In this analysis, the nominal rate is the stated rate, and the real interest rate is the interest after the expected losses due to inflation. Since the future inflation rate can only be estimated, the ex ante and ex post (before and after the fact) real interest rates may be different; the premium paid to actual inflation (higher or lower).

==Nominal versus effective interest rate==
The nominal interest rate, also known as an annual percentage rate or APR, is the periodic interest rate multiplied by the number of periods per year. For example, a nominal annual interest rate of 12% based on monthly compounding means a 1% interest rate per month (compounded). A nominal interest rate for compounding periods less than a year is always lower than the equivalent rate with annual compounding (this immediately follows from elementary algebraic manipulations of the formula for compound interest). Note that a nominal rate without the compounding frequency is not fully defined: for any interest rate, the effective interest rate cannot be specified without knowing the compounding frequency and the rate. Although some conventions are used where the compounding frequency is understood, consumers in particular may fail to understand the importance of knowing the effective rate.

Nominal interest rates are not comparable unless their compounding periods are the same; effective interest rates correct for this by "converting" nominal rates into annual compound interest.
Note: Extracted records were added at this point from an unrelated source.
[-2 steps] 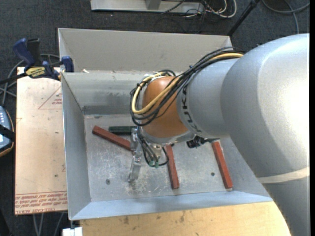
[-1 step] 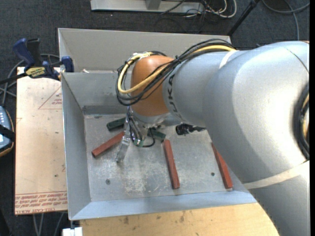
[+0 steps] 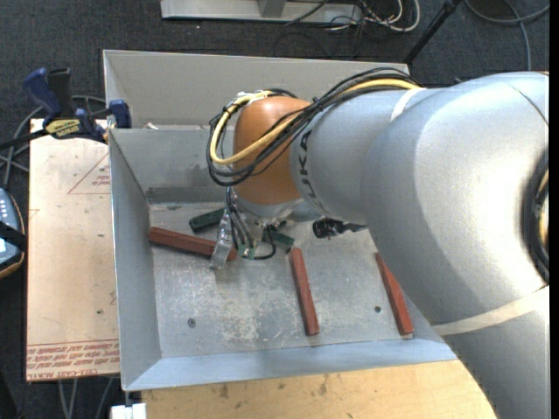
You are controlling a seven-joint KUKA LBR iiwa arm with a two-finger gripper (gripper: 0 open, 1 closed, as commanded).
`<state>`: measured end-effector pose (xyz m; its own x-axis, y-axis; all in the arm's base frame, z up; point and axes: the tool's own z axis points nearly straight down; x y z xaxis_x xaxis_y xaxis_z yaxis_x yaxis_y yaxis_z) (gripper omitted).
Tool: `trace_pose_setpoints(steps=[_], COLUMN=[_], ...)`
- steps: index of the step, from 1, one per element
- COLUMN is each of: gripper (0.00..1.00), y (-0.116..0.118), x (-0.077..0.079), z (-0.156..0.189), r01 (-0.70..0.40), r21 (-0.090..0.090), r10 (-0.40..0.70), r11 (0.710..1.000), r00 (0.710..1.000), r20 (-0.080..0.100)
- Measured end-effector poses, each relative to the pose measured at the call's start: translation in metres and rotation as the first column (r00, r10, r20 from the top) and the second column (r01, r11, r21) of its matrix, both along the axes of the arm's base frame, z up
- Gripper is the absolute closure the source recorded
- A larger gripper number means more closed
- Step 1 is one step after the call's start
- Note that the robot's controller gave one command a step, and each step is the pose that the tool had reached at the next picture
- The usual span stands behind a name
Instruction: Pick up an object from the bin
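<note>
Close against the gripper's (image 3: 223,255) left side, in the camera view, lay the near end of a long reddish-brown bar (image 3: 179,240), stretched across the floor of the grey metal bin (image 3: 227,317) away from the gripper toward the left wall. The gripper hung low at that end, touching it or just above it; which could not be told, nor whether the tool was spread or pressed together. Directly above the gripper sat the arm's orange wrist cover (image 3: 266,160). Up and left of the gripper, just beside it, lay a small dark green piece (image 3: 207,219). Right of the gripper rested a small black thing (image 3: 329,228). Below and right of the gripper lay a second reddish-brown bar (image 3: 303,291), and well apart, farther right, a third (image 3: 394,295).
</note>
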<state>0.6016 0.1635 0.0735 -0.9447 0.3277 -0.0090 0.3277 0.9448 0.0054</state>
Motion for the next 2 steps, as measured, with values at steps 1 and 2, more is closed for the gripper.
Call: trace_pose_setpoints(steps=[1,2], gripper=[0.00,1.00], y=[-0.0002,0.0000], x=[-0.0022,-0.0024], z=[-0.0030,-0.0030], r01=[0.000,0.001], r21=[-0.001,-0.001], r10=[0.000,-0.001], r11=[1.000,1.000], r00=[1.000,1.000], r20=[-0.007,-0.009])
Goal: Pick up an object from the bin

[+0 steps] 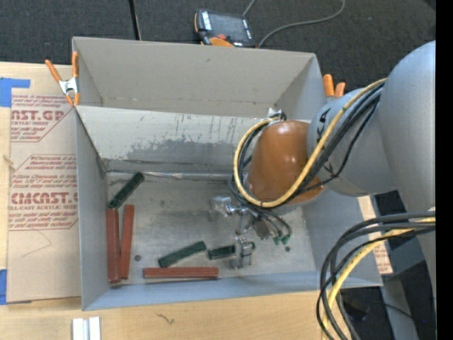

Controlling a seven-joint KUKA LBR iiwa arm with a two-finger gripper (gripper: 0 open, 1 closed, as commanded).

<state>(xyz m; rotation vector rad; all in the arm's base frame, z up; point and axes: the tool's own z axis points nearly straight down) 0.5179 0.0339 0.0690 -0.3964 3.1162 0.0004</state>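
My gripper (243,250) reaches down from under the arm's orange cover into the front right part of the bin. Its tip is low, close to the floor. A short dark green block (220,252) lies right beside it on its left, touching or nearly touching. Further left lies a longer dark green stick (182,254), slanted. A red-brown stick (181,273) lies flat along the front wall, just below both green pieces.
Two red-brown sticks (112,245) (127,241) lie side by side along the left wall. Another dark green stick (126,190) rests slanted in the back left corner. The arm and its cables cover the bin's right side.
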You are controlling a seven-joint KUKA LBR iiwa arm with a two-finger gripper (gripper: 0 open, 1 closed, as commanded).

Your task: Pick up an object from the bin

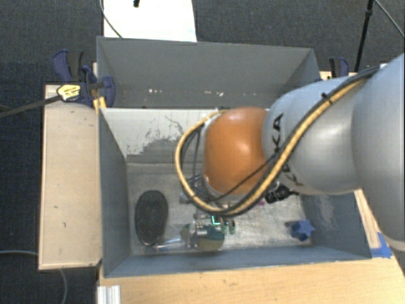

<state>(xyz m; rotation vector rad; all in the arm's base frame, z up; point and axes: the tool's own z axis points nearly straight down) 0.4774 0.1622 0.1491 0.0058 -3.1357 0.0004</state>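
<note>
Pincer, spread or pressed together I could not tell, hung low over a small pale-green thing directly beneath it, where, I judged, it risked scraping the bin's near wall or knocking the thing away.

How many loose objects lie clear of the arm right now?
2: a dark oval thing at the floor's left, a small blue piece at the right. The arm may hide others near the gripper.

Much of bin floor behind orange cover
</note>
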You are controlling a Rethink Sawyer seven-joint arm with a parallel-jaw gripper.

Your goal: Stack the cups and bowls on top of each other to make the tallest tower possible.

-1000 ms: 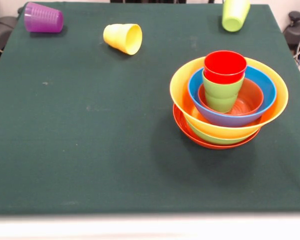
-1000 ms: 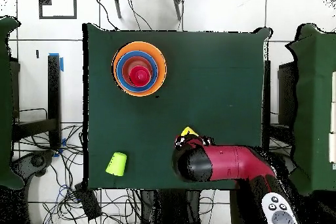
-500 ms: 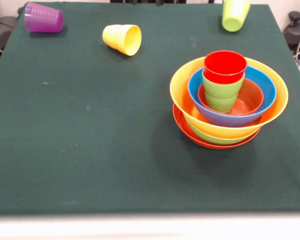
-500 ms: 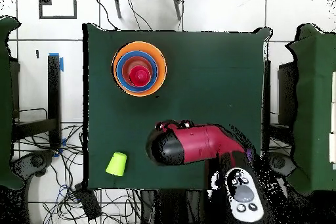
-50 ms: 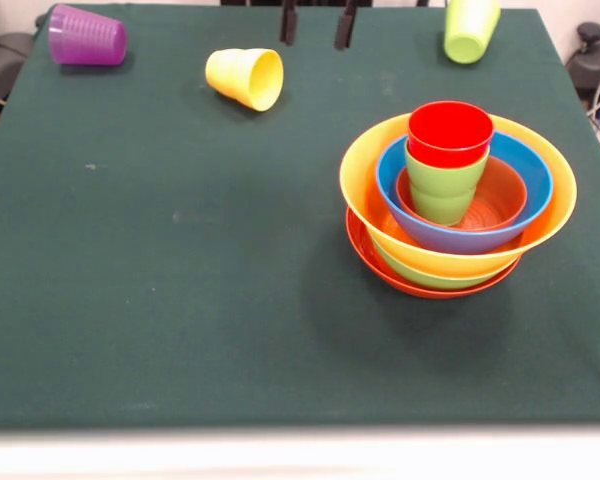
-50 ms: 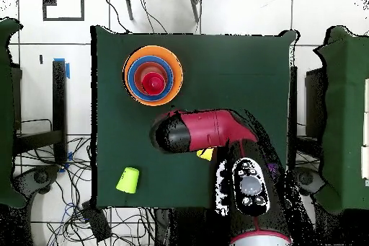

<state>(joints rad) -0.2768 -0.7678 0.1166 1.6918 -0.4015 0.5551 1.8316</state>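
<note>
Four bowls show in the tower (image 5: 458, 205), which stands on the green table (image 5: 180, 300) toward its right edge in the front view: a wide red-orange bowl (image 5: 425, 283) at the bottom, a green bowl (image 5: 420, 272) whose rim just peeks out above it, a large orange-yellow bowl (image 5: 460, 255), then a blue bowl (image 5: 470, 238) with a small orange bowl (image 5: 498, 200) nested inside. Two cups stand upright in that small bowl, a red cup (image 5: 450, 132) set inside a light green cup (image 5: 442, 190). Three more cups lie loose along the far edge: a purple cup (image 5: 86, 36) on its side at the far left corner, a yellow cup (image 5: 246, 76) on its side further along, and a second light green cup (image 5: 470, 28) near the far right corner. The gripper (image 5: 317, 24) shows as two dark fingertips (image 5: 289, 24) at the far edge, spread apart and holding nothing, just beside the yellow cup. In the overhead view the red arm (image 6: 209, 129) reaches over the table.
</note>
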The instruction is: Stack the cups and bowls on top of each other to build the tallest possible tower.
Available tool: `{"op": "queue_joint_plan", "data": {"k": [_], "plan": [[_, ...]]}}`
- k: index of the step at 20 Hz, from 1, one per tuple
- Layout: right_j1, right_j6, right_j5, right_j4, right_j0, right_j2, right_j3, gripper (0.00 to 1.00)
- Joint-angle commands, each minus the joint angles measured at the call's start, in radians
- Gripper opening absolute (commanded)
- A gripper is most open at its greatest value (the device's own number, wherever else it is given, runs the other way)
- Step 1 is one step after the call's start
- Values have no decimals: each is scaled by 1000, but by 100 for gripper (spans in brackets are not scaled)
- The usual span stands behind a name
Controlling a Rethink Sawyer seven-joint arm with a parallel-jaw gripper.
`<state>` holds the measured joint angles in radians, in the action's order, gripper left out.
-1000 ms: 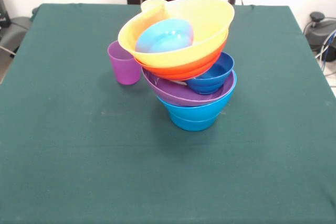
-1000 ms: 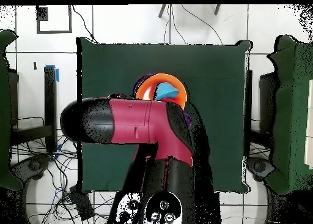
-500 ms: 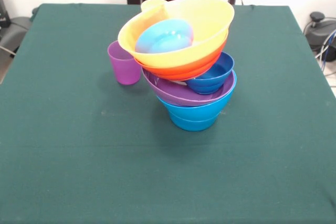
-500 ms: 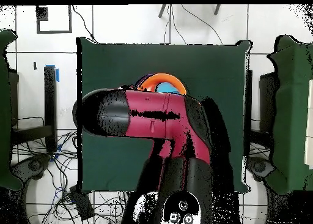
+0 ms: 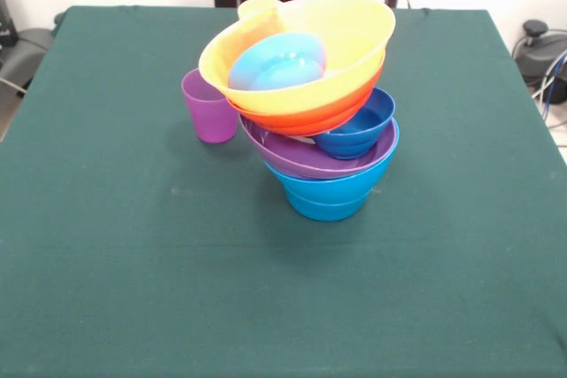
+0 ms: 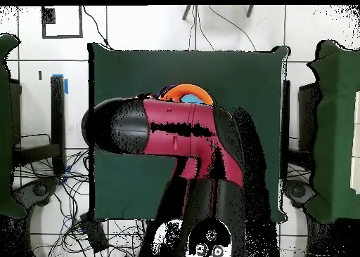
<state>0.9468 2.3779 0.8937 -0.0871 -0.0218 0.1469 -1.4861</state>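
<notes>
Where the front view looks across the green surface [image 5: 133,289], the tower [image 5: 306,104] stands near its middle, leaning: a blue bowl [image 5: 330,190] at the base, a purple bowl [image 5: 297,155] in it, a dark blue bowl [image 5: 359,126] tucked at one side, then an orange bowl [image 5: 306,118] and a tilted yellow bowl [image 5: 345,28] holding a cyan bowl [image 5: 279,61]. A purple cup [image 5: 207,106] stands on the surface just beside the tower, and a yellow cup's rim [image 5: 257,8] shows behind the top bowl. No claw shows here. From overhead, the red and black arm [image 6: 176,138] covers most of the tower; only an orange rim [image 6: 184,91] and some blue show. The claw is out of sight, so its state cannot be told.
</notes>
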Motion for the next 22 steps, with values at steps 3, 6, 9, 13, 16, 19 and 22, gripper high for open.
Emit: {"op": "queue_joint_plan", "data": {"k": [3, 6, 9, 13, 16, 19, 22], "plan": [[-49, -76, 83, -29, -18, -89, 0, 100], [-51, -74, 80, -30, -17, -90, -1, 100], [-54, -73, 69, -28, -20, -93, -5, 100], [-58, -70, 64, -26, -20, -96, -6, 100], [-63, -71, 65, -29, -23, -98, 2, 100], [-69, -70, 62, -34, -25, -99, 6, 100], [-68, -71, 62, -35, -25, -100, 4, 100]]}}
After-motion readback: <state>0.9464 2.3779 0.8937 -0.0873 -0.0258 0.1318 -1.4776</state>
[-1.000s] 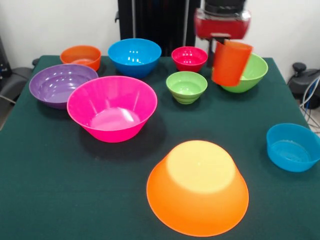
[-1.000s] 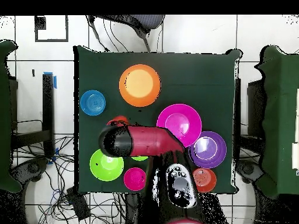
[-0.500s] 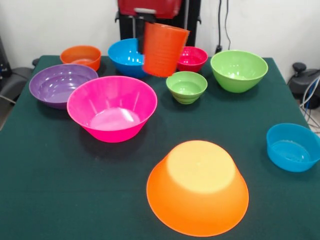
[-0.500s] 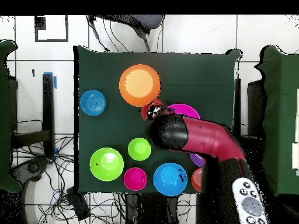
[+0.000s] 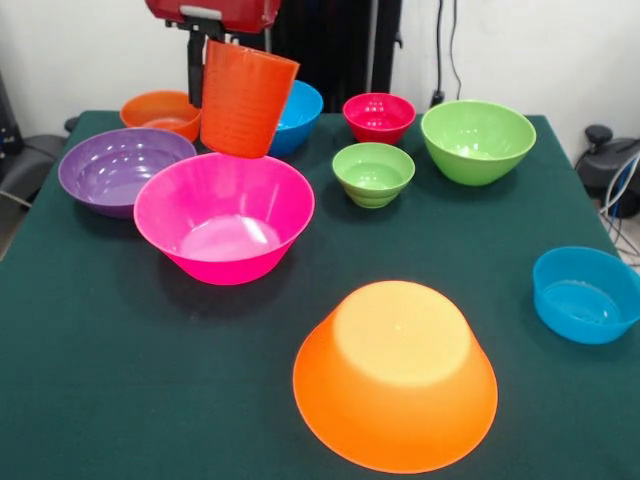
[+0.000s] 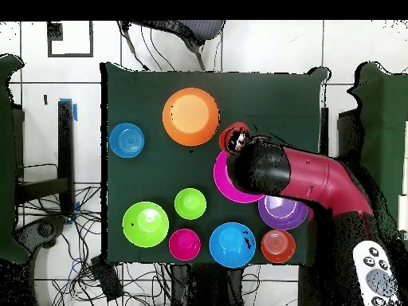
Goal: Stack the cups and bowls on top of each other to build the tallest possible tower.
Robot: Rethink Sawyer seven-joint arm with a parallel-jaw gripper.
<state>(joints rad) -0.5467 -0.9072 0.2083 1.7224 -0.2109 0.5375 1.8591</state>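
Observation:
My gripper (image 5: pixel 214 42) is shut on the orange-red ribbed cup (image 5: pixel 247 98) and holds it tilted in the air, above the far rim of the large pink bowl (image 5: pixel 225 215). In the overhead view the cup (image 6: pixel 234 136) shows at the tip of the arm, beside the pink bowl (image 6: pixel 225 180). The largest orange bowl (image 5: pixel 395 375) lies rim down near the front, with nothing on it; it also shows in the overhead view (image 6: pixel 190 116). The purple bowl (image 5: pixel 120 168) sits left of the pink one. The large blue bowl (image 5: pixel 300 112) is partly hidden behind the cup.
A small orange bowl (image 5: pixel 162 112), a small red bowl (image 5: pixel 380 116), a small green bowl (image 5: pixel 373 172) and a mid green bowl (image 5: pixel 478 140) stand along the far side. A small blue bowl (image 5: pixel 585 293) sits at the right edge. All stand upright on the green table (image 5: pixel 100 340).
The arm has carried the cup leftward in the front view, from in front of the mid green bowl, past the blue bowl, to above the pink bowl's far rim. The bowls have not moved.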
In many cases, depending on local regulations, interest rates as quoted by lenders and in advertisements are based on nominal, not effective interest rates, and hence may understate the interest rate compared to the equivalent effective annual rate.

Confusingly, in the context of inflation, 'nominal' has a different meaning. A nominal rate can mean a rate before adjusting for inflation, and a real rate is a constant-prices rate. The Fisher equation is used to convert between real and nominal rates. To avoid confusion about the term nominal which has these different meanings, some finance textbooks use the term 'Annualised Percentage Rate' or APR rather than 'nominal rate' when they are discussing the difference between effective rates and APR's.

The term should not be confused with simple interest (as opposed to compound interest) which is not compounded.

The effective interest rate is always calculated as if compounded annually. The effective rate is calculated in the following way, where r is the effective rate, i the nominal rate (as a decimal, e.g. 12% = 0.12), and n the number of compounding periods per year (for example, 12 for monthly compounding):
$r \ = \ (1+i/n)^n - 1$

==Examples==
===Monthly compounding===
Example 1: A nominal interest rate of 6% compounded monthly is equivalent to an effective interest rate of 6.17%.

Example 2: 6% annually is credited as 6%/12 = 0.5% every month. After one year, the initial capital is increased by the factor (1+0.005)^{12} ≈ 1.0617.

===Daily compounding===
A loan with daily compounding has a substantially higher rate in effective annual terms. For a loan with a 10% nominal annual rate and daily compounding, the effective annual rate is 10.516%. For a loan of $10,000 (paid at the end of the year in a single lump sum), the borrower would pay $51.56 more than one who was charged 10% interest, compounded annually.